▶ Instructions to follow: Your job is to return every line in the data holding the string "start".

▶ Collected material:
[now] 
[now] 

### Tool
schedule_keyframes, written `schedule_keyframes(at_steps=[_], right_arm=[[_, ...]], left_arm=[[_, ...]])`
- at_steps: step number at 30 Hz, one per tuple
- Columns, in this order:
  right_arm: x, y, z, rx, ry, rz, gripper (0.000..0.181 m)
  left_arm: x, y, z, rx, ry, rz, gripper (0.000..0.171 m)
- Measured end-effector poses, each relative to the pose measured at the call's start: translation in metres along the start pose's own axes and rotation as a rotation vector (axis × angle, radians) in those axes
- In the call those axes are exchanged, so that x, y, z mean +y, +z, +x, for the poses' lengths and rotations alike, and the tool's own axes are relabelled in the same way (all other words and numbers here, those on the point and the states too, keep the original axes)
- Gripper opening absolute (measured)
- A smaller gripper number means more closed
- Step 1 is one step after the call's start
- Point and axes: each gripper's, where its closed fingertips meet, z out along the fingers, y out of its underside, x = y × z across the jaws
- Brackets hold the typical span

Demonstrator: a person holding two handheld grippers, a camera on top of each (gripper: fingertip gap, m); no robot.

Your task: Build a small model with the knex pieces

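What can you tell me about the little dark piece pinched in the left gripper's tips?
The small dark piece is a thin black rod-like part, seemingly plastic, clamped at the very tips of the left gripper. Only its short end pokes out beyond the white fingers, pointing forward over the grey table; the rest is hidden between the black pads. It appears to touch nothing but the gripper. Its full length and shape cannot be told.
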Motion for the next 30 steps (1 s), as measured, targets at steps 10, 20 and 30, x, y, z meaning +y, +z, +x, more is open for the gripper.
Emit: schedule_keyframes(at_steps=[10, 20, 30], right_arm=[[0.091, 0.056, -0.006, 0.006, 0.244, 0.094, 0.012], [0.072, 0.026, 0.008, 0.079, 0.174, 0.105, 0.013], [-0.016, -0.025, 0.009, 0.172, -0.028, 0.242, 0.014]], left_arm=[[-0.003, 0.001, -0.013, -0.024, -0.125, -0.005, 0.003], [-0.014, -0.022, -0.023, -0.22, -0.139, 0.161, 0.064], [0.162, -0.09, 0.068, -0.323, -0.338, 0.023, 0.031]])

▶ Answer box:
- Measured end-effector poses, each relative to the pose measured at the call's start: translation in metres along the start pose's own axes and rotation as a rotation vector (axis × angle, radians) in those axes
- Step 1 is one step after the call's start

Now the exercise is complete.